# [Problem description]
Give again, word for word, every line in the entries below from the line with "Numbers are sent" up to and including the line with "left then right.", and no other line.

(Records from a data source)
+--
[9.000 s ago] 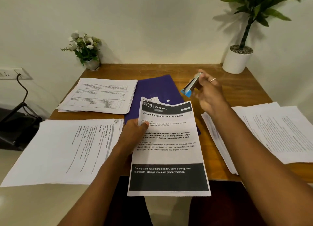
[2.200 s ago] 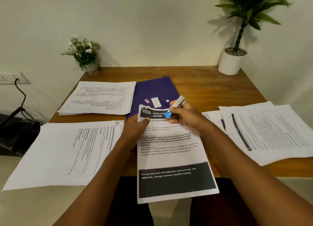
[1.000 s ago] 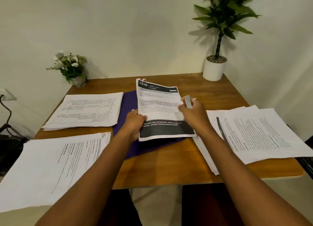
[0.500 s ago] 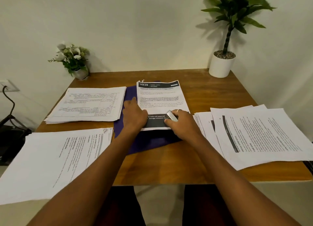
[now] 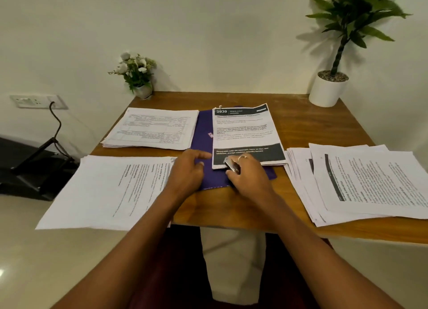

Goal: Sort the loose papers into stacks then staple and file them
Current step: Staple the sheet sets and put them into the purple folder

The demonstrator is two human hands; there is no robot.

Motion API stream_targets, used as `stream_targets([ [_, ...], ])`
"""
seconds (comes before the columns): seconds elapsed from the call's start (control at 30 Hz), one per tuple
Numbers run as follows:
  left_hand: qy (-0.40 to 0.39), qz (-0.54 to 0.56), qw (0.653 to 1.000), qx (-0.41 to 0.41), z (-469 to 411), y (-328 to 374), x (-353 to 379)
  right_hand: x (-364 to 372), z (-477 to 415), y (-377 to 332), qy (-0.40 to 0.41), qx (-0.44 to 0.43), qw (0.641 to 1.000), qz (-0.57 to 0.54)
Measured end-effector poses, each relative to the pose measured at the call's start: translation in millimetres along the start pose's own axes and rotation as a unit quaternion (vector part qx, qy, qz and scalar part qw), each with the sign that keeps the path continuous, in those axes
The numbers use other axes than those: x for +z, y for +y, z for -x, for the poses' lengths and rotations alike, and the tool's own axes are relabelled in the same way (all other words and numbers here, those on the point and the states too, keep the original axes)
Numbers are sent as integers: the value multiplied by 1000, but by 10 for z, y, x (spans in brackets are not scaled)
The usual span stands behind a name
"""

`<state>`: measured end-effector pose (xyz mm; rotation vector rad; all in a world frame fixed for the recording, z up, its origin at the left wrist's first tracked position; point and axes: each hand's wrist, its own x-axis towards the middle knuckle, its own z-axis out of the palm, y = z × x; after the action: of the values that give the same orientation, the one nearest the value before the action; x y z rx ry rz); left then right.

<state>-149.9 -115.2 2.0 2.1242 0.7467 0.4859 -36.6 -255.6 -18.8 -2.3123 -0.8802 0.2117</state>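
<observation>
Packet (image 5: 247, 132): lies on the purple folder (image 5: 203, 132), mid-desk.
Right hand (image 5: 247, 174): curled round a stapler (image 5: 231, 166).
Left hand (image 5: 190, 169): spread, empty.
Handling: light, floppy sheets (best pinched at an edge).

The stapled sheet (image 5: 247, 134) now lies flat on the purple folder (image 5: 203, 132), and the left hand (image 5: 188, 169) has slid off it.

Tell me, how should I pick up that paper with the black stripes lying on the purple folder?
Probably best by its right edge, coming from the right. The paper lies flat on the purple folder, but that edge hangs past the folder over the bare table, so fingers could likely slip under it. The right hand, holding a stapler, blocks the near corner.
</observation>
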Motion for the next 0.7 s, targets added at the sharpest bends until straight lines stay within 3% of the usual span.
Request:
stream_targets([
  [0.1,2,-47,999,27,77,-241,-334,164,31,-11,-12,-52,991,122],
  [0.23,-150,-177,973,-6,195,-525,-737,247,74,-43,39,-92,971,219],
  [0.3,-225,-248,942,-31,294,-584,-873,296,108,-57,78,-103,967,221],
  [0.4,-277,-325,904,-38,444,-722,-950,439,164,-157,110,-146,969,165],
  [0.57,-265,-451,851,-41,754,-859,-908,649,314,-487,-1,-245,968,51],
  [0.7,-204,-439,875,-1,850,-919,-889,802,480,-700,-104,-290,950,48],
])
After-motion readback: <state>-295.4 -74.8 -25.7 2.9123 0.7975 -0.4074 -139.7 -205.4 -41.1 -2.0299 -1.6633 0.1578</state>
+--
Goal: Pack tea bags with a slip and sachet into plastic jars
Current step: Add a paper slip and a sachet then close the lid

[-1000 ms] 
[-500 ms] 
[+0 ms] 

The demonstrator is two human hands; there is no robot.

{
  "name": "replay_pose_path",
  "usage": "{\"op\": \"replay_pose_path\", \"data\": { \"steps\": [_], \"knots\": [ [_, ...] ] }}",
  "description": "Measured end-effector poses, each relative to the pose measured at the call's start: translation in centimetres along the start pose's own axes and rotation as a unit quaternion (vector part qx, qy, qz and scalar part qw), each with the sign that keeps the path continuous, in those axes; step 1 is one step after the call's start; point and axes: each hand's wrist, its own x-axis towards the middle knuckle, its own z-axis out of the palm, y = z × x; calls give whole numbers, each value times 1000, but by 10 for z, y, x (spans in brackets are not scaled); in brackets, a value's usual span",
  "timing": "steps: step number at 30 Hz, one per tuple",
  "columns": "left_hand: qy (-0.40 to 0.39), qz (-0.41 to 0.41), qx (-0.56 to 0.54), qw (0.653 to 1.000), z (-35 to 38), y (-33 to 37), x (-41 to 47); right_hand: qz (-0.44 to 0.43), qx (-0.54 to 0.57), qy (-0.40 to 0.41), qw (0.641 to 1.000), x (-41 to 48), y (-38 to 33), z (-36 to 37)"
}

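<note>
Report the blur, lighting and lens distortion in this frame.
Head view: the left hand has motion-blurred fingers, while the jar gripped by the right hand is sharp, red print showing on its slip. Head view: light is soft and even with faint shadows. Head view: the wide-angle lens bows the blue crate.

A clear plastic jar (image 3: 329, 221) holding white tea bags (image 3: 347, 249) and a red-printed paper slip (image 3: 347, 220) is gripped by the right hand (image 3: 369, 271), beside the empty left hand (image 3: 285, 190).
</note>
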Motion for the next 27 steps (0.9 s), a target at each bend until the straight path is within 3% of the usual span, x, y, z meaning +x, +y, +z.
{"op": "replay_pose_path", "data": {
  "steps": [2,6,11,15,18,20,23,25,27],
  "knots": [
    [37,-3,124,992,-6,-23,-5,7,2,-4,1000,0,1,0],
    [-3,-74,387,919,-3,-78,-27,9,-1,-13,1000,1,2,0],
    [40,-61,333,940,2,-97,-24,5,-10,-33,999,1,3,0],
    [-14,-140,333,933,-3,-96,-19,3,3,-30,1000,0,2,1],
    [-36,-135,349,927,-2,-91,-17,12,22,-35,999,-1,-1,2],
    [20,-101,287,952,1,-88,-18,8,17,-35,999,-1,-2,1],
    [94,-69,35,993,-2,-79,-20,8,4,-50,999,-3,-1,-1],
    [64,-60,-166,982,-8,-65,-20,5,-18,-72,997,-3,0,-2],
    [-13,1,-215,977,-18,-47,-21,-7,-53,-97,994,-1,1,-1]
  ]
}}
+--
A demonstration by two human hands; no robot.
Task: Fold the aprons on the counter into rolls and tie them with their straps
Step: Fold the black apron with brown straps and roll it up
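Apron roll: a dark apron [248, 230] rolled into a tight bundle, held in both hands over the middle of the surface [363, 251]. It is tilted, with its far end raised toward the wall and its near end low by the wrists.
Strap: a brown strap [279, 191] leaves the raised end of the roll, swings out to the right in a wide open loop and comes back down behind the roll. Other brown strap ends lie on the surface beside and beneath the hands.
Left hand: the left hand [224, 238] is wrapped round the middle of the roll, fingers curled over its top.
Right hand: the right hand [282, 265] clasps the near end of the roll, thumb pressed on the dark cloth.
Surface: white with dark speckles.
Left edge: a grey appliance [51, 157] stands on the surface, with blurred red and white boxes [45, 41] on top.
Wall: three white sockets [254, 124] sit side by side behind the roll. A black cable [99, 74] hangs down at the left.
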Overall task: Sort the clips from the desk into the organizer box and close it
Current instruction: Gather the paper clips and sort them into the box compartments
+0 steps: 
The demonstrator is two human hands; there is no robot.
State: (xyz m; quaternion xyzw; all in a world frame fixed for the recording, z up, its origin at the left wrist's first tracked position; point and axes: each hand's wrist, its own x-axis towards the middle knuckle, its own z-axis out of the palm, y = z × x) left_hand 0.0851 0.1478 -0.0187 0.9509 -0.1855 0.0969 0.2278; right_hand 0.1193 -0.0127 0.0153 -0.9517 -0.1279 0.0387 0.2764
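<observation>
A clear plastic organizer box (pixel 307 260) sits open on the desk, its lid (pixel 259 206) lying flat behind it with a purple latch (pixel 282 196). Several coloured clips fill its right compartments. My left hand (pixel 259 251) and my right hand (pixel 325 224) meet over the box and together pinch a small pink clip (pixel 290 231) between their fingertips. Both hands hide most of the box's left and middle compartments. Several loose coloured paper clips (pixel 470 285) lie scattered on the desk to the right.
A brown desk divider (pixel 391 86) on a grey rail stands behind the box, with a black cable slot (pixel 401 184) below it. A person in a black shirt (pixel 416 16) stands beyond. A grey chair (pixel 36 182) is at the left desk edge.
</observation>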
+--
# [Solution to this exercise]
Numbers are sent as integers: the value multiplied by 1000, but by 10 for z, y, x (spans in brackets are not scaled)
The usual span stands behind a name
"""

`<state>`: measured end-effector pose (xyz mm; rotation vector rad; all in a world frame fixed for the recording, z up, its origin at the left wrist's first tracked position; point and axes: each hand's wrist, its own x-axis towards the middle knuckle, its own z-axis out of the palm, y = z × x; after the action: of the values that give the same orientation, the one nearest the value before the action; x y z rx ry rz); left then right.

The response has been given in full.